While fileReader.Peek <> -1

curLine = fileReader.ReadLine
' do something with curLine
End While

fileReader.close()

11 comments:

cs240 said...

I get Unicode when I read in values over 7F (128). Any work around.
for example I read in 0x80 StreamReader reads 20AC.
thanks in advance.

Braulio said...

Well... Not sure if you have already solve this but it seams that you have to start reading bytes, in theory there's no standard Extended ASCII, pain in the neck.

Anonymous said...

Thanks. That was simpler than my Binary Stream approach.

Wow Gold said...

WOW GOLD from randyrun.
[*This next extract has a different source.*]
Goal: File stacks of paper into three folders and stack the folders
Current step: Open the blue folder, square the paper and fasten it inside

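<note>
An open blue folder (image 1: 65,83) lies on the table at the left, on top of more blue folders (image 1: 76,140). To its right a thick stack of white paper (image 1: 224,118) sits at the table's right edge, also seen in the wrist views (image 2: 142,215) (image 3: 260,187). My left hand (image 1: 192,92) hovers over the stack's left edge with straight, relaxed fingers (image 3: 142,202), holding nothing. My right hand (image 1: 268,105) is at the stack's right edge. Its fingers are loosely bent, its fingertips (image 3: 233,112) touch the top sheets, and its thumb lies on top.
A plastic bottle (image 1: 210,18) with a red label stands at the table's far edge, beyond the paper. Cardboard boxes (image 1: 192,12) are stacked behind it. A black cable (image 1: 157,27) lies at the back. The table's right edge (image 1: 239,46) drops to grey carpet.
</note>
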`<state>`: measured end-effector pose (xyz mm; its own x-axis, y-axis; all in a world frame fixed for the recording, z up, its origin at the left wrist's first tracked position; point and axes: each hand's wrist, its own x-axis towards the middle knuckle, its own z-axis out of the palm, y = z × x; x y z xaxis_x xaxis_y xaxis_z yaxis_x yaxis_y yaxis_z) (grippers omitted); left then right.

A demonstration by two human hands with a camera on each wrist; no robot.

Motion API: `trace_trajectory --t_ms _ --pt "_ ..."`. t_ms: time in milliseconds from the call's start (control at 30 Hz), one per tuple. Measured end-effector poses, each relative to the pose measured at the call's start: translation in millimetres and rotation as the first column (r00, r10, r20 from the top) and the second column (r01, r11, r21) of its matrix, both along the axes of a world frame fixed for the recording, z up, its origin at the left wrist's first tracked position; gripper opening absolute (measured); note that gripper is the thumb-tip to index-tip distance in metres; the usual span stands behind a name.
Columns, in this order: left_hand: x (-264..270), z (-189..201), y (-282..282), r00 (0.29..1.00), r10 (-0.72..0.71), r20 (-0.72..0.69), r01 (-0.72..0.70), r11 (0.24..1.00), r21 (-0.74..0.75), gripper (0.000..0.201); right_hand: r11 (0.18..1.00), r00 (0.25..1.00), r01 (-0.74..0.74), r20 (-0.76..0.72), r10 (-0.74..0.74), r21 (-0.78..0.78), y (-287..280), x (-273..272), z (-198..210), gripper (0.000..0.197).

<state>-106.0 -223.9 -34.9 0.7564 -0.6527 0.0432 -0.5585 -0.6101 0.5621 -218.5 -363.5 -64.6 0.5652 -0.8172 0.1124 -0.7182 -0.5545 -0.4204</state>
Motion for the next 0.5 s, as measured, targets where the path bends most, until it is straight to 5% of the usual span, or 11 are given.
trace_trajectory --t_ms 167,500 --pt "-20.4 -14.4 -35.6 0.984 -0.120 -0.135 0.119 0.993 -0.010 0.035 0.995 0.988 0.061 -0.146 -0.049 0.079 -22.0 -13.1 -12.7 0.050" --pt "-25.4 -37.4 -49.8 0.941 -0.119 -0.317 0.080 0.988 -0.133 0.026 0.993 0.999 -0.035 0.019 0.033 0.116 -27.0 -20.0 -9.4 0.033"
Most cheapest wow gold supplier.More than 10,000 online satisfied customers bears to the fact that we are genuine and fastest wowgold provider!

Anonymous said...

Thanks for that - really saved me some time!

Aion kinah said...

Good blog,read

Aion kinah kaufen said...

Good blog

Philipp said...

Thank's for your post!

I ran in that issue when I was reading an RSS-XML, which has a latin charakterset. Following code solved my problem:

myStreamReader = !String.IsNullOrEmpty(myHttpWebResponse.CharacterSet) ? new StreamReader(myHttpWebResponse.GetResponseStream(), Encoding.GetEncoding(myHttpWebResponse.CharacterSet)) : new StreamReader(myHttpWebResponse.GetResponseStream(),Encoding.Default);

Nier said...

Great solution. Thanks! I was using Encoding.ASCII before but the extended ASCII is not being recognized. Now I'm using Encoding.Default and everything seems to be fine.

qishaya said...

Milan create week ended last night with donatella christian louboutin london disregard presenting the ending show of the autumn christian louboutin online frost 2003 italian collections.Donatella, the creative chief of christian boots the house her delayed brother founded, delivered a collection that was, christian louboutin uk as they say, very christian louboutin shoes.First up was the versus limit, louboutin boots the cheaper christian louboutin line. Girls stomped christian louboutin 2010 out with backcombed tresses bearing turquoise leather trousers, christian louboutin uk sale patchwork pullover and blonde fur sliced into stoles and active jackets. christian boots uk But this aggressive hell’s angels look almost seemed a caricature of the christian louboutin boots christian louboutin boots comfort. louboutin sandals Next up was gianni christian louboutin, buy christian louboutin the main collection

Anonymous said...

Thank you very much....after a long search i find this damn useful code thanks dude.